In a first position (locked position), the lock 106 is disposed between a feature
(flange) 107 formed on the backbone assembly 100 and the upper member 60 of the contact
trip assembly 38. In this position, the contact trip lock 106 prevents the upward
movement of the upper member 60 and, therefore, the upward movement of the contact
trip assembly 38 thereby disabling the contact trip assembly 38 from allowing the
activation of the power nailer. In a second position (unlocked position), the lock
106 is displaced to not contact or obstruct movement of the upper member 60 thereby
enabling the contact trip assembly 38 to activate the power nailer. As such, when
the tool is engaged against a workpiece, the contact trip assembly 38 is free to move
upward and fill the space vacated by the contact trip lock 106. In a variation of
the lock 106, the lock 106 may include a spring-loaded ball member (not shown) that
engages a recessed portion in the backbone 100 or subcover 80. When the ball member
is engaged in the recessed portion, upper member 60 and the contact trip assembly
38 are prevented from moving upwardly.
[0030] It is preferable that the lock 106 have a handle or disc 108 that extends through
the housing 20 of the tool 10. In this manner, the handle 108 may be manipulated by
a user to move the lock 106 between either of the two positions described above. To
ensure that the handle 108 is secured into the desired position, there is a detent
109 formed on a surface of the housing 20 which can be engaged with a notch 111 formed
on the handle 108. As such, when the handle 108 is manipulated to the first position
(locked position), the notch 111 will engage the detent 109 and prevent the contact
trip assembly 38 from being engaged, which in turn prevents an inadvertent actuation.

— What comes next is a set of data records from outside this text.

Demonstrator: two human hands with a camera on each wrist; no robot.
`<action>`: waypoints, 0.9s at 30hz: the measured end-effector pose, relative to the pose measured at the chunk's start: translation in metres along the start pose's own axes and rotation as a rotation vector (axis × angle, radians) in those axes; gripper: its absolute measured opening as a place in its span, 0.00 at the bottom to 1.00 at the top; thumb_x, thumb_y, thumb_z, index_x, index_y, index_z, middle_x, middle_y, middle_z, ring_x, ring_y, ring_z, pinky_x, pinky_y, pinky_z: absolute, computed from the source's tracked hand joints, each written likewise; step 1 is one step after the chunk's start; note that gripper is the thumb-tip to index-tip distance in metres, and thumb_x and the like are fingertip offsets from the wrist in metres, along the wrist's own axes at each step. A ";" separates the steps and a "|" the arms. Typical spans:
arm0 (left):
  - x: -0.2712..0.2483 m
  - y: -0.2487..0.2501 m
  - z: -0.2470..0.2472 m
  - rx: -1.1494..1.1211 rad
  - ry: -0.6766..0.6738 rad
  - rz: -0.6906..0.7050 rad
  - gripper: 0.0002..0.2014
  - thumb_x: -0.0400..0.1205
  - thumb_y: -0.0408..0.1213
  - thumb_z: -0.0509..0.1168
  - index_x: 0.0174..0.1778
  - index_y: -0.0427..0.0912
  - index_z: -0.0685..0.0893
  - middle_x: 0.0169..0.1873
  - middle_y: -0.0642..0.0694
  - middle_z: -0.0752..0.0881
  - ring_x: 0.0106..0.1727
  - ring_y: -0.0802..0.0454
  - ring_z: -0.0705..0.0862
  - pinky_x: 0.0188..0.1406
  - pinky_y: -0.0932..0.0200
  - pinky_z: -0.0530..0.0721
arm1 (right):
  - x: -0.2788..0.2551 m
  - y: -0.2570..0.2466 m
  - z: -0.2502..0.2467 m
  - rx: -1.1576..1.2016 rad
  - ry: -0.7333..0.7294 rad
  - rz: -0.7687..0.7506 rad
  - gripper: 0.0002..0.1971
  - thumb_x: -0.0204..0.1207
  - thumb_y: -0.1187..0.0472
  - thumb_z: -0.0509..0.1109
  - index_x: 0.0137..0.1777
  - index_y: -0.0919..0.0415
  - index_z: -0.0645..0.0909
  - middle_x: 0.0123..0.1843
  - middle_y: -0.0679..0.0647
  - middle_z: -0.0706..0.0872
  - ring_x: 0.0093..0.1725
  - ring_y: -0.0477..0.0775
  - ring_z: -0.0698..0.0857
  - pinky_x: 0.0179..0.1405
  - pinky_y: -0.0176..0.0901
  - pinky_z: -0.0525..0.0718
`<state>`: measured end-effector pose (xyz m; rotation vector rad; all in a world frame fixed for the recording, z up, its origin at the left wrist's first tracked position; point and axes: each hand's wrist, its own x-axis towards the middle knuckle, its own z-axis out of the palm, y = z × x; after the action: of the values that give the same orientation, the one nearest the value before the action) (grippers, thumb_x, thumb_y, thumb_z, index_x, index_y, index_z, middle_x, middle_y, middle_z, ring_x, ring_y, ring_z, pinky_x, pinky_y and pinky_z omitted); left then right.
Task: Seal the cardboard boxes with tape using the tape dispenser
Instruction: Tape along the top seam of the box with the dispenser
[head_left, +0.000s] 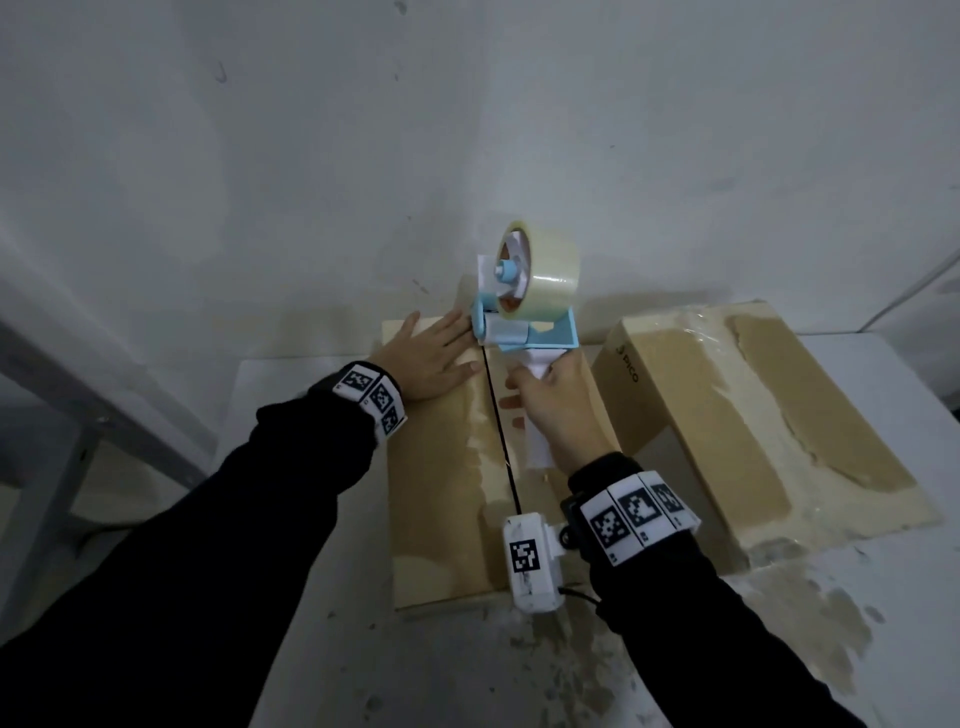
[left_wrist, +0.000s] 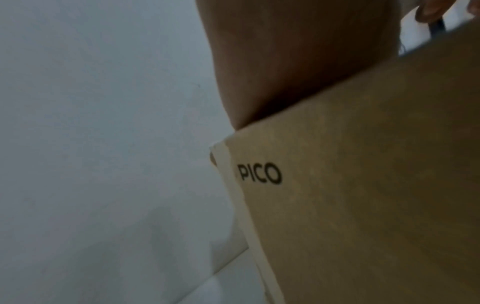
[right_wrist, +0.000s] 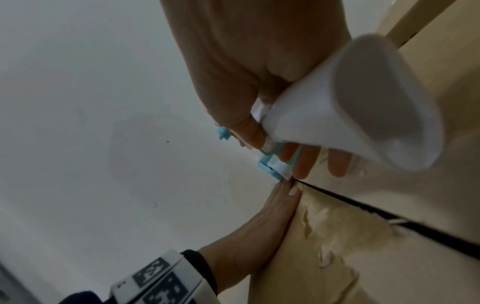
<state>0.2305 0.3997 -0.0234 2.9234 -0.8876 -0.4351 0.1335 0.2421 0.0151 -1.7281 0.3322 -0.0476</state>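
Observation:
A flat brown cardboard box (head_left: 441, 467) lies in front of me with a dark centre seam (head_left: 498, 426) running along its top. My left hand (head_left: 426, 353) lies flat with straight fingers on the far left part of the box top. My right hand (head_left: 556, 400) grips the white handle (right_wrist: 350, 115) of a blue and white tape dispenser (head_left: 524, 317) carrying a clear tape roll (head_left: 543, 273). The dispenser's front sits at the far end of the seam, beside my left fingertips (right_wrist: 288, 193). The box side reads PICO (left_wrist: 259, 174).
A second cardboard box (head_left: 753, 415), with tape and torn patches on top, lies to the right on the white stained table (head_left: 805, 623). A white wall (head_left: 363, 156) rises right behind the boxes. A grey frame (head_left: 67, 395) stands at the left.

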 end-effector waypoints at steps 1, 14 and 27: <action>-0.001 0.001 0.002 0.009 0.028 -0.001 0.30 0.86 0.55 0.42 0.82 0.51 0.43 0.83 0.53 0.44 0.83 0.58 0.40 0.80 0.39 0.38 | 0.000 -0.001 -0.001 -0.022 0.001 -0.010 0.20 0.80 0.59 0.66 0.69 0.61 0.67 0.55 0.61 0.83 0.40 0.49 0.86 0.28 0.41 0.87; -0.004 0.009 0.002 0.084 0.046 -0.072 0.30 0.86 0.55 0.43 0.82 0.49 0.43 0.83 0.53 0.46 0.83 0.58 0.42 0.80 0.41 0.40 | 0.002 0.009 0.007 -0.100 0.028 -0.021 0.25 0.82 0.57 0.63 0.73 0.65 0.58 0.37 0.52 0.77 0.30 0.50 0.78 0.16 0.32 0.74; -0.005 0.012 0.006 0.054 0.089 -0.081 0.29 0.85 0.55 0.44 0.82 0.53 0.45 0.83 0.57 0.47 0.83 0.58 0.44 0.79 0.33 0.44 | -0.022 0.008 0.007 -0.104 0.069 -0.030 0.27 0.81 0.57 0.64 0.74 0.66 0.57 0.47 0.57 0.80 0.42 0.59 0.82 0.29 0.46 0.82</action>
<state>0.2185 0.3927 -0.0267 3.0095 -0.7844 -0.2865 0.1121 0.2534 0.0098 -1.8375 0.3649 -0.1131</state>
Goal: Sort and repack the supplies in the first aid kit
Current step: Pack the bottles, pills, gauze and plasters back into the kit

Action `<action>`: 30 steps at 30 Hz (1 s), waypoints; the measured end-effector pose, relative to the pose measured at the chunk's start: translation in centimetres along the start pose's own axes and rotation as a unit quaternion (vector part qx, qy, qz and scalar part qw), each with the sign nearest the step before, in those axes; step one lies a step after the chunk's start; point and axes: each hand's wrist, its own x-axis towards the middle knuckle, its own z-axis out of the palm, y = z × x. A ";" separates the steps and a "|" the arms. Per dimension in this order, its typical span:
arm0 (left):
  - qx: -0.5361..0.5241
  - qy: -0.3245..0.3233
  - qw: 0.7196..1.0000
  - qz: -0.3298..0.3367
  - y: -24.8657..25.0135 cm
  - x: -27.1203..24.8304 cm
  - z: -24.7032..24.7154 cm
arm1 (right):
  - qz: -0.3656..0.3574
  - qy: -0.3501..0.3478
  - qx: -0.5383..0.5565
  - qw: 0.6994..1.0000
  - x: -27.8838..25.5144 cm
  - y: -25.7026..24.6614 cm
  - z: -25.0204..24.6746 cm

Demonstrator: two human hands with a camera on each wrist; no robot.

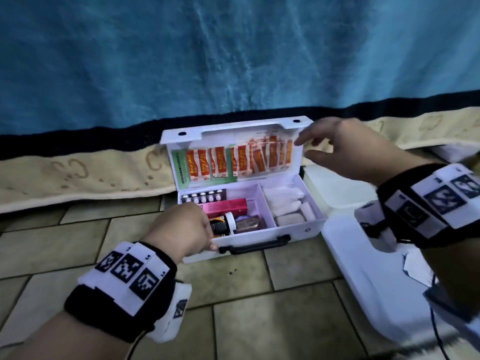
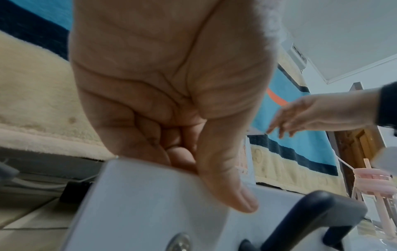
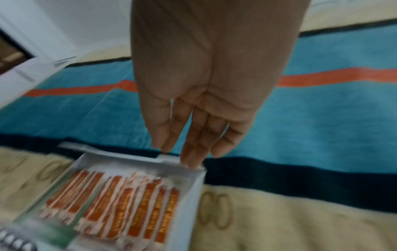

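Gripping the front left edge of the first aid kit (image 1: 298, 231) with my left hand (image 1: 181, 229), I am curling my fingers over the rim into the tray and laying my thumb (image 2: 232, 191) flat down the outside wall, beside the black handle (image 1: 254, 245). I judge this is to pin the kit to the floor tiles (image 1: 78, 245) so it does not slide or tip back while the lid is moved.

My right hand (image 1: 345, 149) is reaching to the top right corner of the lid (image 1: 233, 126) with fingers straight and slightly spread, holding nothing; the fingertips (image 3: 191, 161) are at the lid's upper edge, though the blur leaves me unsure whether they are touching it. My guess is that I am about to swing the lid down.

The kit is lying open on the floor, its long axis running left to right across my view, the handle side facing me and the hinge side toward the blue blanket (image 1: 233, 61). The lid is standing nearly upright, its inside facing me, with orange plaster strips (image 1: 246, 159) tucked in a row. In the tray, a pill strip (image 1: 205, 197), a pink box (image 1: 228, 207) and a bottle (image 1: 224, 224) are lying lengthwise in the left compartment; white gauze rolls (image 1: 288, 206) are filling the right one.
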 end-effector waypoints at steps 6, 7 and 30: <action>0.045 0.002 0.998 0.047 0.2 0.2 -0.1 | 0.189 -0.160 -0.066 0.967 -11.0 8.7 -1.8; 0.045 0.011 0.998 0.051 0.2 0.1 -0.1 | 0.218 -0.212 -0.101 0.947 -13.0 10.1 -1.3; 0.004 0.069 0.997 0.026 0.1 -0.7 0.7 | 0.246 -0.268 -0.094 0.927 -15.2 12.2 3.3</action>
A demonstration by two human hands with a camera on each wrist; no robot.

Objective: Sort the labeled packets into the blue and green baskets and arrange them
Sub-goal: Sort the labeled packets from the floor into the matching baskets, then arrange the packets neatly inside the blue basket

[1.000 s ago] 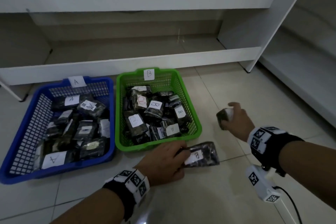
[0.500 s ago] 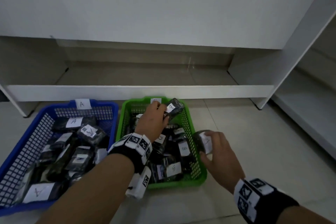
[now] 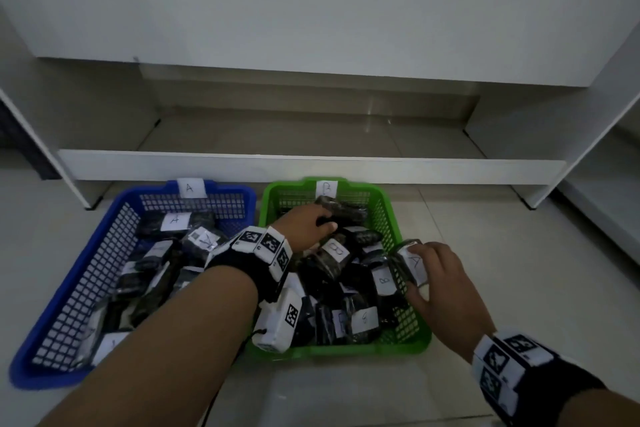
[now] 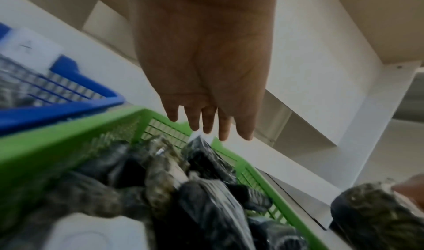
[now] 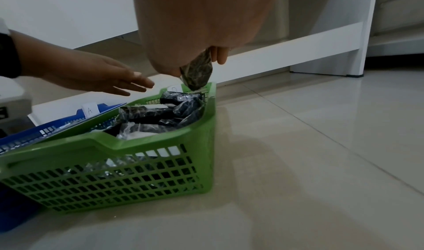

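Note:
A blue basket (image 3: pixel 41 378) tagged A and a green basket (image 3: pixel 346 351) tagged B stand side by side on the floor, both full of dark packets with white labels. My left hand (image 3: pixel 308 225) hovers over the far end of the green basket (image 4: pixel 45 145), fingers straight and holding nothing (image 4: pixel 206 127), also seen from the right wrist (image 5: pixel 128 83). A dark packet (image 3: pixel 343 210) lies just beyond its fingertips. My right hand (image 3: pixel 436 274) grips a packet labelled A (image 3: pixel 410 262) at the green basket's right rim (image 5: pixel 91 145); that packet (image 5: pixel 197 72) hangs from the fingers.
A white shelf unit stands behind the baskets, with a low front board (image 3: pixel 311 170) and an upright post (image 3: pixel 588 114) at the right. Glossy tiled floor (image 3: pixel 519 270) spreads to the right of the green basket. The blue basket (image 5: pixel 57 125) touches the green one's left side.
My left hand carried a B packet from the floor to the far end of the green basket and let go of it. My right hand brought the A packet up to the green basket's right rim.

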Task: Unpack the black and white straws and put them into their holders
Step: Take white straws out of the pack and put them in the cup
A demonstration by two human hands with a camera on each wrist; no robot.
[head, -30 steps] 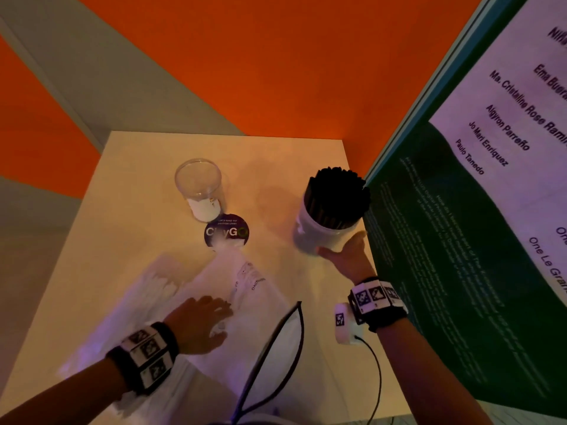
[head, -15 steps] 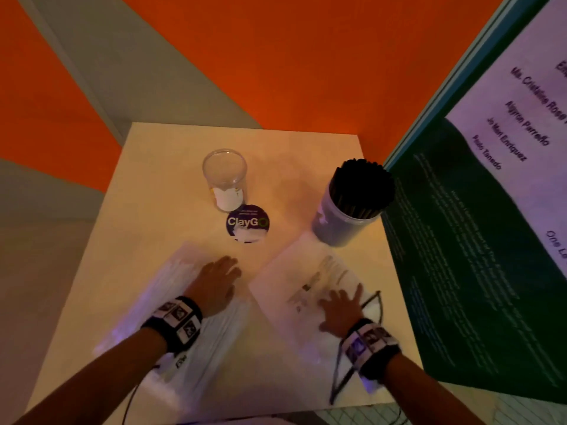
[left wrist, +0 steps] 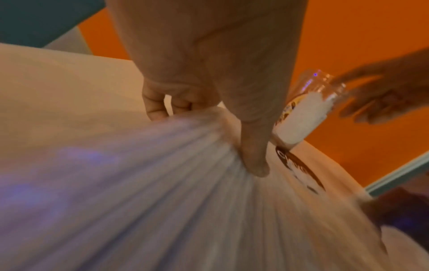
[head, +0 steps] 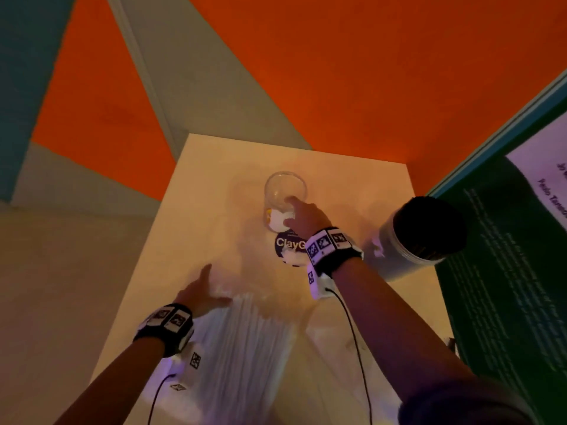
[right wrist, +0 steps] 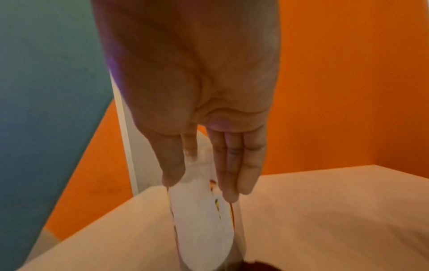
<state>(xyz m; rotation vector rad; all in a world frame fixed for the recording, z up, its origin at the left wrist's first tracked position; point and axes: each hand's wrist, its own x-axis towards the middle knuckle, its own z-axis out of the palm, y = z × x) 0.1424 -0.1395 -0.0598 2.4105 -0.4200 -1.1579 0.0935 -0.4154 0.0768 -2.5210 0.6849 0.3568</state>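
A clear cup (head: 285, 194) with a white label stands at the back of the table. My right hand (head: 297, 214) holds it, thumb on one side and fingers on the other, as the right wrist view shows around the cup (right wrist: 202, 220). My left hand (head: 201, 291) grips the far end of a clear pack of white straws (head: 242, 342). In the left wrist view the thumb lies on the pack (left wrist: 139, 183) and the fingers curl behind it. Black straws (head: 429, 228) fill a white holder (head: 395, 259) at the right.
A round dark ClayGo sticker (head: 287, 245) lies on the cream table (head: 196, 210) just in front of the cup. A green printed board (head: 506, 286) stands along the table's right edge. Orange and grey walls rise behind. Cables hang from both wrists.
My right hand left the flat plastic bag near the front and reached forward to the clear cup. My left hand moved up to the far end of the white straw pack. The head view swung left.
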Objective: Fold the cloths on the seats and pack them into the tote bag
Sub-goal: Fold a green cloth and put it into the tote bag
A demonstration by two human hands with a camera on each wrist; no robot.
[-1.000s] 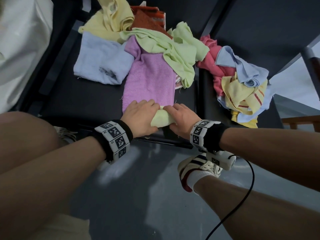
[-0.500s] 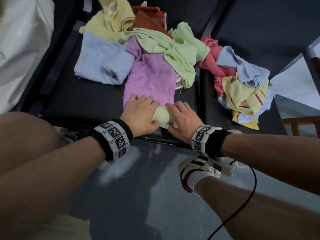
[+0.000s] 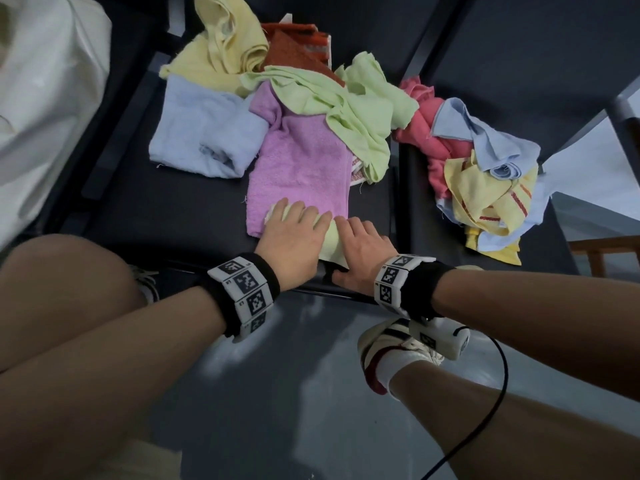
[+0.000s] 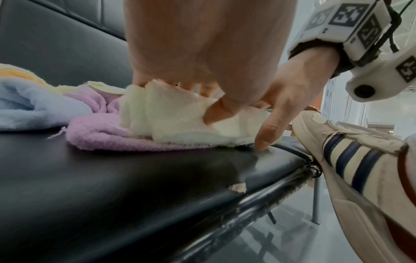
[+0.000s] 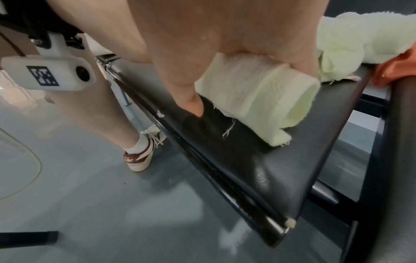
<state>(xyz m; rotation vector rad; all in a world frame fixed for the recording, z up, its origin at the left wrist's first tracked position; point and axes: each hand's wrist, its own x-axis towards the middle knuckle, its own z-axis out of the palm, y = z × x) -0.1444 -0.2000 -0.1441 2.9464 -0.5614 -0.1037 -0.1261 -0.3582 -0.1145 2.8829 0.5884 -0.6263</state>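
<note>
A pale yellow-green cloth (image 3: pixel 333 244), rolled into a short tube, lies at the front edge of the black seat (image 3: pixel 166 209), partly on a purple cloth (image 3: pixel 301 157). My left hand (image 3: pixel 298 221) lies over its left part; in the left wrist view the fingers curl onto the cloth (image 4: pixel 180 122) and the thumb presses into it. My right hand (image 3: pixel 360 242) covers the right part. The right wrist view shows the fingers wrapped over the roll (image 5: pixel 258 96) and the thumb tip on the seat. A white fabric bag (image 3: pixel 41 98) stands at far left.
Loose cloths are heaped at the back of the seat: light blue (image 3: pixel 204 133), light green (image 3: pixel 346 109), yellow (image 3: pixel 221 46), rust (image 3: pixel 294 53). The neighbouring seat holds a pink, blue and yellow heap (image 3: pixel 485 174). My shoe (image 3: pixel 391 351) and a black cable (image 3: pixel 498 386) are below the seat edge.
Both hands have pushed away from the seat edge with the pale cloth, which now lies onto the purple cloth. The left hand reaches further forward than before.
</note>
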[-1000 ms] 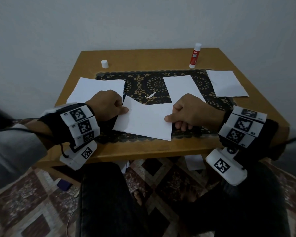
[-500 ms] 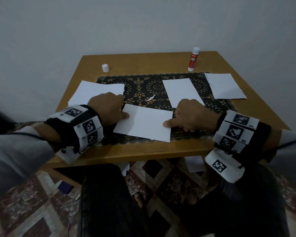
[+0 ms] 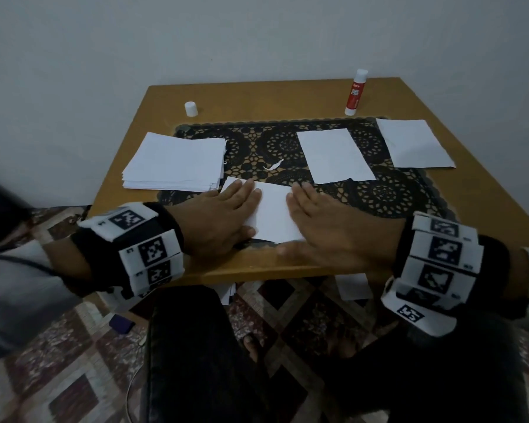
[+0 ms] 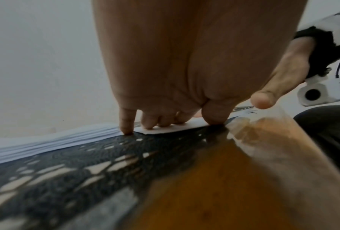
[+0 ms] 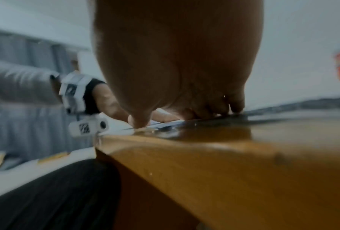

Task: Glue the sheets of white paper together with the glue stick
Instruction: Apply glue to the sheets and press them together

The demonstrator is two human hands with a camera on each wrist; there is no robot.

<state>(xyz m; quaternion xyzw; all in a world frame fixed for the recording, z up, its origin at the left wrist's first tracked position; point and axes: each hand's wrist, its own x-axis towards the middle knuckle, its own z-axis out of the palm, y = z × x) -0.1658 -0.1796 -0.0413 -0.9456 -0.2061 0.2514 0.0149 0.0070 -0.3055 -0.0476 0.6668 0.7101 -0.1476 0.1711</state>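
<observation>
Wooden bench [image 3: 287, 96] against a pale wall, a dark lace mat [image 3: 388, 196] across it; from the head view the pressed sheets [image 3: 272, 215] lie at the mat's near edge, long axis across, left hand [image 3: 226, 215] and right hand [image 3: 333, 227] flat on either end, fingers straight and together; the glue stick [image 3: 355, 93] stands upright beyond the mat's far right corner, nearer the right hand; a paper stack [image 3: 174, 161] overlaps the mat's left end. Left wrist view: fingertips [image 4: 149, 123] press the sheet's corner onto the mat. Right wrist view: blurred, fingers [image 5: 214, 109] flat on the mat's edge.
</observation>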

[0031] Now the trigger assembly 14 of the present invention will be described with reference
to Figures 7A-7B, and Figure 8. Referring to Figure 7A, the trigger 14 is preferably
a monolithic plastic piece with a saddle shape 110 where a user's finger engages the
trigger 14. The trigger 14 extends into the housing 20 and includes two bosses 114
and 116. A spring 112 is located in a seat portion 118 of the trigger 14 and is compressed
against a cleft 120 formed in the housing 20. The bosses 114 and 116 are located at
a body portion 122 and tail portion 124 of the trigger 14, respectively, and correspond
to and engage with a pair of cam slots 126 and 128. The cam slots include a first
cam slot 126 extending angularly toward a rear of the tool and slightly toward the
base 16 and a second cam slot 128 extending in the direction of the handle 12 toward
the base. With respect to the second cam slot 128, it should be understood that this
cam slot is an open cam slot with a pair of angled ribs 129 that guide the tail portion
122 into the horizontal cam slot 128. A configuration where the horizontal cam slot
128 does not have a forward constraint prevents the boss 116 from being broken off
of the tail portion 124 in the event that the tool 10 is accidentally dropped a great
distance or forcefully causing deflection of the handle 12.
[0032] When the trigger 14 is depressed by a user, the bosses 114 and 116 slide along each
of the cam slots 126 and 128 in a rotational manner to compress the spring 112. That
is, the boss 114 on the body portion 122 of the trigger 14 slides in the first cam
slot 126away from the nosepiece assembly 26 of the tool 10, while the boss 116 on
the tail portion 124 of the trigger 14 slides in the second cam slot 128 down the
handle assembly 12 of the tool 10 towards the base 16 (Figure 7B). In this manner,
the trigger 14 provides the feel of a sliding trigger with a rotational motion. As
such, the trigger 14 of the present invention provides the desirable ergonomic feel
of a rotational trigger without the excessive space required by a sliding trigger.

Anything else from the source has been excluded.